Your goal
Exact reproduction of all the data is required, with pictures excluded.

Data extract
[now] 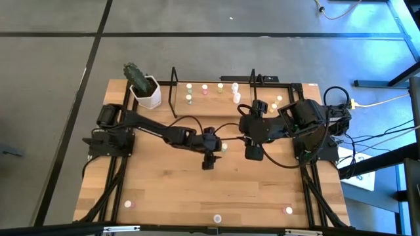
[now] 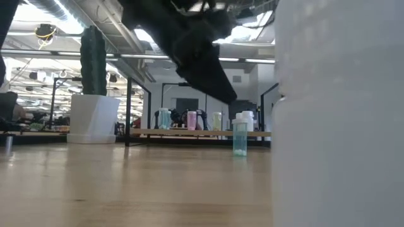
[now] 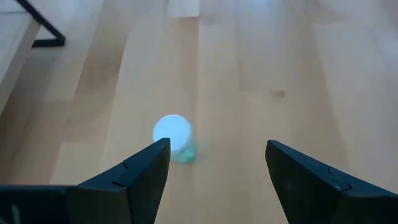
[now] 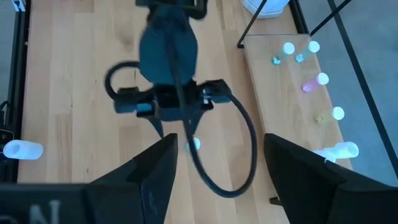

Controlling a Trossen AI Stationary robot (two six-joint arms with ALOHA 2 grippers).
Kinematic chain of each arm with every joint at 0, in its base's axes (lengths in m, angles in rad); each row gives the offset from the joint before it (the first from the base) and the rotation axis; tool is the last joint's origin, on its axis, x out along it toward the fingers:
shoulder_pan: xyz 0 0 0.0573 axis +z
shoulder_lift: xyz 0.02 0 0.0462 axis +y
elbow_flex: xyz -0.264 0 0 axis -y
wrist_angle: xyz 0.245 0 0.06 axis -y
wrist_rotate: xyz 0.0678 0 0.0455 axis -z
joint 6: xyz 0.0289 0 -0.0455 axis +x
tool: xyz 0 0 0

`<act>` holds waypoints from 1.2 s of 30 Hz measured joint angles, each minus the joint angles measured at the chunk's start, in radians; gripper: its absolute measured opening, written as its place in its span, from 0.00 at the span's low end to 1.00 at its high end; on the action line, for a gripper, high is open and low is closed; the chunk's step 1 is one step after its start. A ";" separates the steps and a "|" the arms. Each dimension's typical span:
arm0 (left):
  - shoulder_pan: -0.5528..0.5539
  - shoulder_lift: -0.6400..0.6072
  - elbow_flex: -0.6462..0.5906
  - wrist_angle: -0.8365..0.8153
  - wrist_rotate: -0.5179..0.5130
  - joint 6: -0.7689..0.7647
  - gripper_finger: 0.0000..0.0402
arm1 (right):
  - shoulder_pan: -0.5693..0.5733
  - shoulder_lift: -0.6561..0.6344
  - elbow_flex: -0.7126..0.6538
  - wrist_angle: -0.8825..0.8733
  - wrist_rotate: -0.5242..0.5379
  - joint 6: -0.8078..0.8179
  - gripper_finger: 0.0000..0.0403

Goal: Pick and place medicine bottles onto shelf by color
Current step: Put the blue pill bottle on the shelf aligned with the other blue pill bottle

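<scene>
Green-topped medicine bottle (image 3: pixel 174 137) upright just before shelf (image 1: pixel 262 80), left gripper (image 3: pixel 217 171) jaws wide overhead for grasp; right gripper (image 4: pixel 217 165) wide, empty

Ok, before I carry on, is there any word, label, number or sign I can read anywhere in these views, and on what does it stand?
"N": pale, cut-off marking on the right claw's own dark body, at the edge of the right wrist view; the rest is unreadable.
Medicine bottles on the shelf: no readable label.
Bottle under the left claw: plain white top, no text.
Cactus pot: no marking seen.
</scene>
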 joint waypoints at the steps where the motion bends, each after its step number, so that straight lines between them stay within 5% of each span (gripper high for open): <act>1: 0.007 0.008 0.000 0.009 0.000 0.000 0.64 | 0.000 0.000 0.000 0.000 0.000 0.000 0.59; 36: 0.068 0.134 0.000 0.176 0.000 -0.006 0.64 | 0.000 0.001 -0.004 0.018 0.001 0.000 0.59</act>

Task answer
[now] 
[now] 
[now] 
[now] 

Controlling a Trossen AI Stationary robot (two six-joint arms with ALOHA 2 grippers).
Kinematic chain of each arm with every joint at 0, in its base's axes (lengths in m, angles in rad); each row gives the offset from the joint before it (the first from the base) and the rotation axis; tool is the last joint's origin, on its axis, x out along it toward the fingers:
shoulder_pan: xyz 0 0 0.0573 axis +z
shoulder_lift: xyz 0.02 0 0.0462 axis +y
elbow_flex: xyz -0.264 0 0 axis -y
wrist_angle: xyz 0.245 0 0.06 axis -y
wrist_rotate: xyz 0.0678 0 0.0455 axis -z
joint 6: xyz 0.0289 0 -0.0455 axis +x
tool: xyz 0 0 0

`<act>` holds waypoints from 1.2 s of 30 Hz measured joint angles, each minus the joint angles measured at the chunk's start, in radians; gripper: its absolute measured opening, written as its place in its span, from 0.00 at the span's low end to 1.00 at its high end; on the action line, for a gripper, high is open and low is closed; the chunk's step 1 is one step after its start. A ";" separates the steps and a "|" the arms. Each dimension's typical span:
arm0 (left):
  - shoulder_pan: -0.5528..0.5539
  - shoulder_lift: -0.6400..0.6072
  - elbow_flex: -0.6462..0.5906
  - wrist_angle: -0.8365..0.8153
  - wrist_rotate: -0.5179..0.5130
  - joint 6: -0.7689..0.7647
  - gripper_finger: 0.0000..0.0402
arm1 (right):
  - shoulder_pan: -0.5693..0.5733
  - shoulder_lift: -0.6561..0.6344
  - elbow_flex: -0.7126..0.6538
  - wrist_angle: -0.8825..0.8733
  - wrist_rotate: -0.5242..0.5379
  - joint 6: -0.8078..0.8179
  - gripper_finger: 0.0000..0.0403

Goal: Pick and place medicine bottles onto shelf by color
Current step: Put the blue pill bottle on the shelf aligned with the other blue pill bottle

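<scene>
Green-topped medicine bottle (image 3: pixel 174 137) upright just before shelf (image 1: pixel 262 80), left gripper (image 3: pixel 217 171) jaws wide overhead for grasp; right gripper (image 4: pixel 217 165) wide, empty

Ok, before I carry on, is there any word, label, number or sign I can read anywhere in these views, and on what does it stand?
"N": pale, cut-off marking on the right claw's own dark body, at the edge of the right wrist view; the rest is unreadable.
Medicine bottles on the shelf: no readable label.
Bottle under the left claw: plain white top, no text.
Cactus pot: no marking seen.
</scene>
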 joint waypoints at the steps where the motion bends, each after its step number, so that straight lines between them stay within 5% of each span (gripper high for open): <act>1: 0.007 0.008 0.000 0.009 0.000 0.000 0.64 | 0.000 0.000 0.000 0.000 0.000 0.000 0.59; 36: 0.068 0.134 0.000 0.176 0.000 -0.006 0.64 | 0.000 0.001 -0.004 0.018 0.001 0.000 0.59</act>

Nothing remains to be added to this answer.